メキシコ鉱業会議所(CAMIMEX)は今回の税率引き上げに対し、近年新規鉱業権の発給が停止していることに加え、過剰な規制や鉱業法改正等の影響を受けてすでに投資が減少傾向にあると指摘し、これらに加えさらに税率が引き上げられることで、今後2年間で見込まれている約6,900mUS$の新規プロジェクトに対する投資が危険に晒されると警告している3。また、州によってはさらに採掘活動等に対し環境税を課している州もあり、2017年に初めて環境税を導入したZacatecas州に続いて、2023年はDurango州で施行、2024年にはSan Luís Potosí州でも導入が承認された4ほか、México州およびNuevo León州でも環境税の導入が検討されている。CAMIMEXは、地方税の導入が国の競争力と鉱業部門における雇用創出に影響を与えると警告し、州政府と連邦政府との対話の必要性を指摘している。
おわりに
AMLO前大統領は自身の任期全体を通して厳しい鉱業政策を貫き、新規鉱業権付与の凍結、露天採掘の事実上の禁止、鉱業法改正による更なる規制強化等を実施してきた。Sheinbaum新政権発足直後に行われた鉱業税見直しはAMLO前政権による政策の余波とも捉えられ、鉱業界に対する風向きは引き続き厳しいものとなっている。しかしながら、現政権は発足してから3か月弱であり(本稿執筆時点)、Sheinbaum大統領の鉱業部門に対する明確な姿勢は未だ示されていない。現在メキシコは自国の新政権始動に加え、米国Trump大統領の就任と、2つの大きな転換局面にあるといえる。今後の鉱業を含めた国内政策は米国の動向に左右される可能性が高く、引き続き注視していく必要がある。

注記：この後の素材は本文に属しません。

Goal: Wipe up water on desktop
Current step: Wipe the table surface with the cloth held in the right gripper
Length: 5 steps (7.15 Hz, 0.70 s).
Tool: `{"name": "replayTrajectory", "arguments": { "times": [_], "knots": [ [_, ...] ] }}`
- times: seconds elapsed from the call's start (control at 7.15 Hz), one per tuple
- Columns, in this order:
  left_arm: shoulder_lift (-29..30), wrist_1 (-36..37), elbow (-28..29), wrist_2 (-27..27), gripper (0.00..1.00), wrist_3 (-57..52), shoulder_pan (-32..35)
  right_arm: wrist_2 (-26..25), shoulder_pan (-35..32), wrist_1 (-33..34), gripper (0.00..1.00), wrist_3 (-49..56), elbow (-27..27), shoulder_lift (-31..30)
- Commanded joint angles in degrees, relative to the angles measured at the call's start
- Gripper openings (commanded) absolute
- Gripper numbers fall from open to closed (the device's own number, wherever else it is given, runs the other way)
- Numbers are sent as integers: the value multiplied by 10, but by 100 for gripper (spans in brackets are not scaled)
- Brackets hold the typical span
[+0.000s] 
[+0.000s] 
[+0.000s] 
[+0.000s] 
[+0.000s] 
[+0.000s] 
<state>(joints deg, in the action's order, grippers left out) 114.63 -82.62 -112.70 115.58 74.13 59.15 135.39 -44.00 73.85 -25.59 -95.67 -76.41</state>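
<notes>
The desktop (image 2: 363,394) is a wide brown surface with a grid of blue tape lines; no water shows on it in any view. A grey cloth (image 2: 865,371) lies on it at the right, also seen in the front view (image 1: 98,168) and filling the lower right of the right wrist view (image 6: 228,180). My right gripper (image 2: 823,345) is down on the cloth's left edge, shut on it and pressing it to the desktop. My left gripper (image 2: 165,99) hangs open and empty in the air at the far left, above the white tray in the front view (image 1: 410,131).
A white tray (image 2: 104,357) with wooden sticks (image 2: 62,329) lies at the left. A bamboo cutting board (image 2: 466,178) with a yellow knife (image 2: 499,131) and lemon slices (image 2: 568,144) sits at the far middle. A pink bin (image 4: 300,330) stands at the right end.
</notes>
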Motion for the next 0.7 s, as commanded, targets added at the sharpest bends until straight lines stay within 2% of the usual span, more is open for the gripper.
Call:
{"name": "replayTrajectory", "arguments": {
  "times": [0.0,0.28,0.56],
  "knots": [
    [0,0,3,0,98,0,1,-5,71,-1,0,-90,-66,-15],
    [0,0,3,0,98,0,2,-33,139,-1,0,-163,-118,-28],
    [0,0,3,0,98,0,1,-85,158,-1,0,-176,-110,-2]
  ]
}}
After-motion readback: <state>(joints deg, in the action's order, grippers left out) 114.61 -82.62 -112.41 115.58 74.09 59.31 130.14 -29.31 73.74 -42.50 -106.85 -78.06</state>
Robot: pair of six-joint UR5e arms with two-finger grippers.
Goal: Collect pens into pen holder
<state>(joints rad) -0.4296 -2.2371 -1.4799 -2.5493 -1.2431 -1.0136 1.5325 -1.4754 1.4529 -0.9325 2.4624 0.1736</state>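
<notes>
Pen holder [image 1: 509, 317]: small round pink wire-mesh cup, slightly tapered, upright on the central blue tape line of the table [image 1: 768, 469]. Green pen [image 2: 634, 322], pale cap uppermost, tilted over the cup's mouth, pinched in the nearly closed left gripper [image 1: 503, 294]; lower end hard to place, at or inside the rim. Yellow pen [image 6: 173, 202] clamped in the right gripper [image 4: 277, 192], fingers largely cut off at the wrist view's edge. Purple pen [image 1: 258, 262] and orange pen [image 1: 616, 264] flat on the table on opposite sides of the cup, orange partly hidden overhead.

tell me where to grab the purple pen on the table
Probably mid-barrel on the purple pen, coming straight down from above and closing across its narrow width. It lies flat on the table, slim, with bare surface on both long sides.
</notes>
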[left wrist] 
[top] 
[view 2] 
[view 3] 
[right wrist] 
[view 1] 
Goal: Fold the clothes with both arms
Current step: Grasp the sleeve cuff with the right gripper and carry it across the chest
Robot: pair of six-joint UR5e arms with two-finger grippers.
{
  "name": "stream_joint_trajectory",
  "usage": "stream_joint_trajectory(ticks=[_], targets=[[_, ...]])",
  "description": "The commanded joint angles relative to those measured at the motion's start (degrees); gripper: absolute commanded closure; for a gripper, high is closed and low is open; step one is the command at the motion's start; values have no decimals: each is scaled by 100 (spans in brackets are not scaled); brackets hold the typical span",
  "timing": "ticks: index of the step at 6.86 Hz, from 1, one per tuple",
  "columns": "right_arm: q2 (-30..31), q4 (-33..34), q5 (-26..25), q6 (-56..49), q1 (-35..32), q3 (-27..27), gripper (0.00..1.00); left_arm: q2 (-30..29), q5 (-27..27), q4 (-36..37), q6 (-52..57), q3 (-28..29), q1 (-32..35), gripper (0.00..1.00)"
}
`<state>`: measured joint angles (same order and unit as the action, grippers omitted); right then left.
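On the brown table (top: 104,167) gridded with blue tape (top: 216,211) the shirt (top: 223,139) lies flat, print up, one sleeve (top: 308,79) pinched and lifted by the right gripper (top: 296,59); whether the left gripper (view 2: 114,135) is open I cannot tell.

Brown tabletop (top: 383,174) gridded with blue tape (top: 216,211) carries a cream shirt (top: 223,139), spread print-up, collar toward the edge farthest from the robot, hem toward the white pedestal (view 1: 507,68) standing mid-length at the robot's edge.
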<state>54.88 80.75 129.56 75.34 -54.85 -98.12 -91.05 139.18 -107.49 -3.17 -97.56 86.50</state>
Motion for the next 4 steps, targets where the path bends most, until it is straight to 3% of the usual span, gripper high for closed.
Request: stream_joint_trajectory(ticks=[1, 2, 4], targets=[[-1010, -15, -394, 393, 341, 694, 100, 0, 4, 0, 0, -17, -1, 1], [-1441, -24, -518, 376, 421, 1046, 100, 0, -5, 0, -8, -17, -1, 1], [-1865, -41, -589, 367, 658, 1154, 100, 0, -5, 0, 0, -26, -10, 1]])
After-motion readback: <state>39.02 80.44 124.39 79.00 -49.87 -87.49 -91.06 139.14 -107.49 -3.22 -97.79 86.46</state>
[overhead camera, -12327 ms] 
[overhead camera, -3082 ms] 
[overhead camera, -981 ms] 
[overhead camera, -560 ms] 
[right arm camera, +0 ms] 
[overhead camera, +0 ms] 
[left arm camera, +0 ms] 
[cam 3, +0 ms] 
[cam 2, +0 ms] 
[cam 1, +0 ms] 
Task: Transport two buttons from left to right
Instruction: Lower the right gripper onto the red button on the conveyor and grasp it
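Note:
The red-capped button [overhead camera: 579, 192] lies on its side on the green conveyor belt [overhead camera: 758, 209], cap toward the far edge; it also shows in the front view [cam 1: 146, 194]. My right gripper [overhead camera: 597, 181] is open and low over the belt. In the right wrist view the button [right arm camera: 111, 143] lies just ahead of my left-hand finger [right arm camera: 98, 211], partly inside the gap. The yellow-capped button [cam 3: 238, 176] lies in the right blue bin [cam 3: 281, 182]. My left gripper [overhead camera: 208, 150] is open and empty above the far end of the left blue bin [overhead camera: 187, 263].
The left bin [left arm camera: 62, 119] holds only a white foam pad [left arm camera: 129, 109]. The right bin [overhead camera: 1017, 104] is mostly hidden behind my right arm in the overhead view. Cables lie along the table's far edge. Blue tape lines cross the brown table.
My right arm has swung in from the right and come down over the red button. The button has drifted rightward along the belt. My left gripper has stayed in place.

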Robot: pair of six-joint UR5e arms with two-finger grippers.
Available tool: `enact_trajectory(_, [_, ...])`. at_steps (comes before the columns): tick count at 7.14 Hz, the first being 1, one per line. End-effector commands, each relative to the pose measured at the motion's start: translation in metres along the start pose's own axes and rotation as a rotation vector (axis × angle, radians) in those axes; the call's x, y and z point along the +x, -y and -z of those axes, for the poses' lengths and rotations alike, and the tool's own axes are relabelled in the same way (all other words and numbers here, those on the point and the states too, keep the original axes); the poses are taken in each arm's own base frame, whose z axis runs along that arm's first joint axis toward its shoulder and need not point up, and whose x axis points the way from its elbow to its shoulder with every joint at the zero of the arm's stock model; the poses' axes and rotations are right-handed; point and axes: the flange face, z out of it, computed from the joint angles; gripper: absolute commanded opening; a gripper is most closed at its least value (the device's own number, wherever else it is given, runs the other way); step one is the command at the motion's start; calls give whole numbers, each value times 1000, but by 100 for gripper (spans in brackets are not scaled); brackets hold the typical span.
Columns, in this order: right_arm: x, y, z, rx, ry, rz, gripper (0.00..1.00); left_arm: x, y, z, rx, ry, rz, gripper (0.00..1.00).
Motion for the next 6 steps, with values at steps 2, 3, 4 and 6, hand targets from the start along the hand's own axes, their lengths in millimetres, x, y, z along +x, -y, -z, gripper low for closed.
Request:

- 1. Secretaría de Gobernación. “DECRETO por el que se reforman, adicionan y derogan diversas disposiciones de la Ley Federal de Derechos.”. Diario Oficial de la Federación. 2024-12-19.
- 2. Cámara de Diputados. “Iniciativa del Ejecutivo federal Que reforma, adiciona y deroga diversas disposiciones de la Ley Federal de Derechos”. Gaceta Parlamentaria. 2024-11-15.
- 3. Sharay Angulo Casique. “Cámara minera de México alerta que mayor carga fiscal amenaza casi US$7.000mn en inversiones”. BNamericas. 2024-11-22.
- 4. 2024年の州税制法改正により環境税設立が承認されたものの、施行は延期され、2025年6月に予定されている地方選挙以降に導入される見通し。